● Your instructions:
Entries follow. Give back exactly the lines starting at the one containing "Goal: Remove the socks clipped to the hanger" and ending at the one containing "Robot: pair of", and no other lines.

● Input:
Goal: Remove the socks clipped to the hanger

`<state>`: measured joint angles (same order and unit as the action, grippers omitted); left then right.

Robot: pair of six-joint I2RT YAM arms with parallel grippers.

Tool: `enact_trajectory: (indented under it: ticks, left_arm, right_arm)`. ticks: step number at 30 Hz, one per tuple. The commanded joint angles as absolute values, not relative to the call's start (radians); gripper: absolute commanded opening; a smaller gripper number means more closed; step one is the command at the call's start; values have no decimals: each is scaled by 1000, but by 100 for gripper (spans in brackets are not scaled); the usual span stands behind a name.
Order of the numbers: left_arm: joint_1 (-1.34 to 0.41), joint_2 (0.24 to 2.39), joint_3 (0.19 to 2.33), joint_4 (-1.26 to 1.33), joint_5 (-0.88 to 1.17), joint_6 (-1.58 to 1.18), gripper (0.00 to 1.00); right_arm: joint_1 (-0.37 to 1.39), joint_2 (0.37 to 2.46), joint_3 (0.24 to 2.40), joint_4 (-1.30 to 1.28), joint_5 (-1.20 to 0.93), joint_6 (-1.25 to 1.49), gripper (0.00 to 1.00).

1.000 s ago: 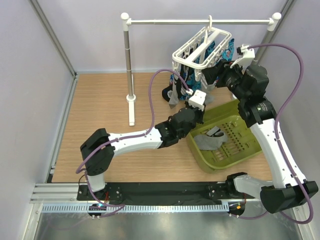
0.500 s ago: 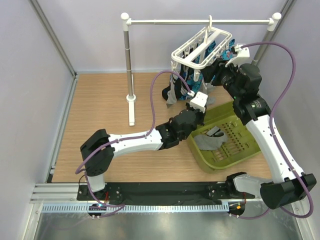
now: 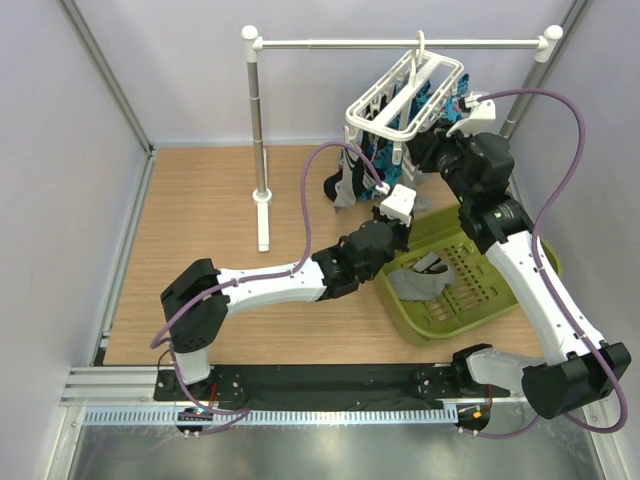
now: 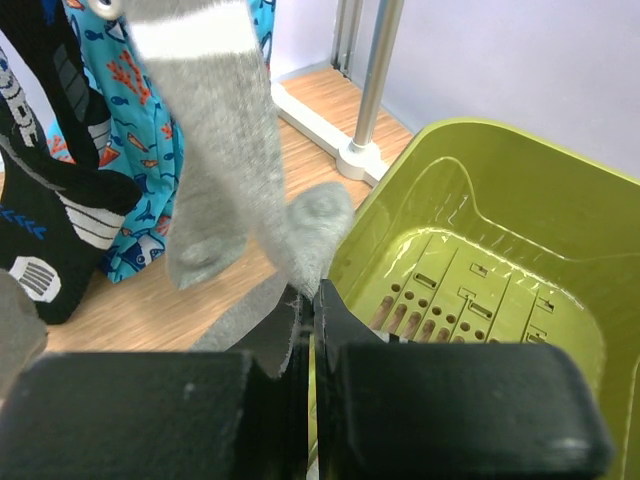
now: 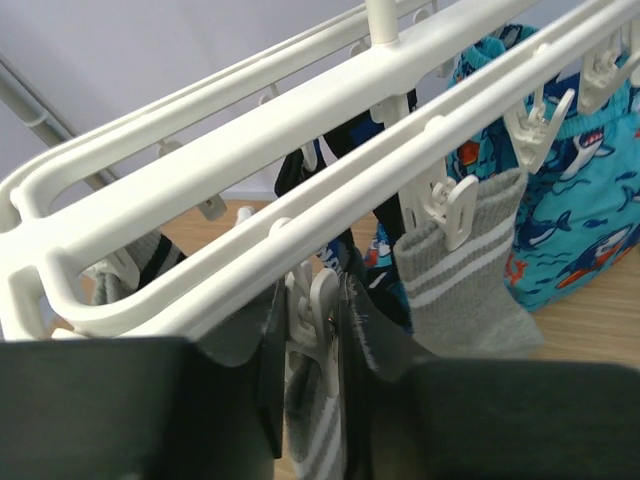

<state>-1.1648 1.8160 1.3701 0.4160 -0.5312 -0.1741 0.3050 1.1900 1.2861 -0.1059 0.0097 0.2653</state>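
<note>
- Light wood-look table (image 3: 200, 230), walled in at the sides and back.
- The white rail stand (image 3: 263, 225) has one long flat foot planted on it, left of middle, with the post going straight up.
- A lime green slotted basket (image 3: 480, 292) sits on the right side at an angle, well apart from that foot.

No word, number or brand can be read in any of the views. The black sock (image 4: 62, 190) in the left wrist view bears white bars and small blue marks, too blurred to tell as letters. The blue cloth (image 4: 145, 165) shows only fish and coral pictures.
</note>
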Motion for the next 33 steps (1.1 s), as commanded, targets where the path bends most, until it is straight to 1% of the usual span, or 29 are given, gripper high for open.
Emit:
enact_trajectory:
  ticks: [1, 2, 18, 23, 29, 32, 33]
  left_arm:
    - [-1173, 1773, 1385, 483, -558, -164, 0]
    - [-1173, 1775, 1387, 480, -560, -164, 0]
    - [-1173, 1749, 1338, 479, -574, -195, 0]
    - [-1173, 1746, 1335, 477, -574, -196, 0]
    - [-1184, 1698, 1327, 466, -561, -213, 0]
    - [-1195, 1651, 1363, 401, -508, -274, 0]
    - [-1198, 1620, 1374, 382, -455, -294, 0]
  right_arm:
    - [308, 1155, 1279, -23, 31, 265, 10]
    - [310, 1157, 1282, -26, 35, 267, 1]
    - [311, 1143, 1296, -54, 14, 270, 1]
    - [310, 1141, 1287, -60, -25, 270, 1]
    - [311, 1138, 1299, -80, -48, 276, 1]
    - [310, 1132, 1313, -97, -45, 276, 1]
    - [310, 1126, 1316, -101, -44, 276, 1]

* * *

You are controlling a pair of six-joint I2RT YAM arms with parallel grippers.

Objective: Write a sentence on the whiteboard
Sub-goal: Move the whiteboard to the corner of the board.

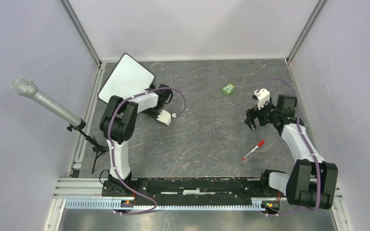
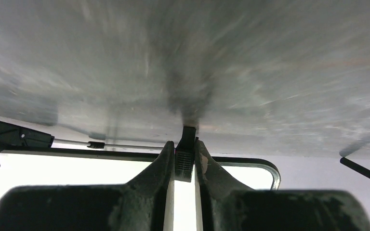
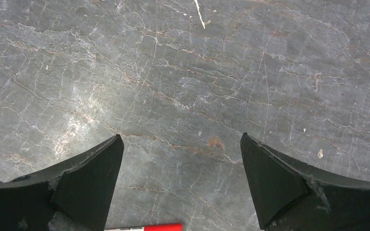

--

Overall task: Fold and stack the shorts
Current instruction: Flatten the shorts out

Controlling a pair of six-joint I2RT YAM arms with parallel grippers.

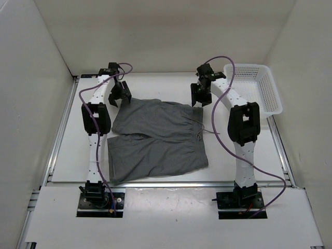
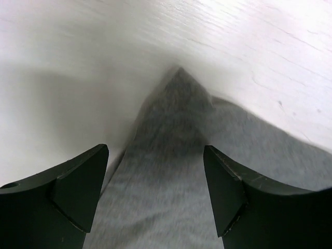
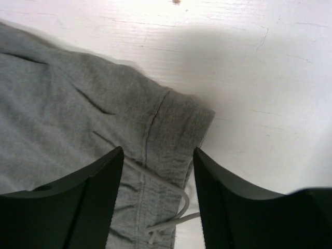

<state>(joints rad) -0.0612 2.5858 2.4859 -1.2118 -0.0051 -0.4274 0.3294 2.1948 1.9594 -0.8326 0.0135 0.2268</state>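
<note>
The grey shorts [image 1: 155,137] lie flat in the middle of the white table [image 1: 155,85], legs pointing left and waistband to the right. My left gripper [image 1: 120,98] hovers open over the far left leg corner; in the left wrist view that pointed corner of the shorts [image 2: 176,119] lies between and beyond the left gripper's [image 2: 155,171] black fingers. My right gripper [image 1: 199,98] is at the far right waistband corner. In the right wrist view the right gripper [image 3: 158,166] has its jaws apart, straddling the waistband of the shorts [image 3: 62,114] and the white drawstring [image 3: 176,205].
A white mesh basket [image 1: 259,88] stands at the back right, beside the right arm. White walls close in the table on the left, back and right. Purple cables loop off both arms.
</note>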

● Exercise result:
Goal: Remove the socks clipped to the hanger

`<state>`: measured joint angles (same order and unit as the action, grippers omitted); left then right.

Robot: pair of six-joint I2RT YAM arms with parallel grippers.

No additional work is needed on this exercise.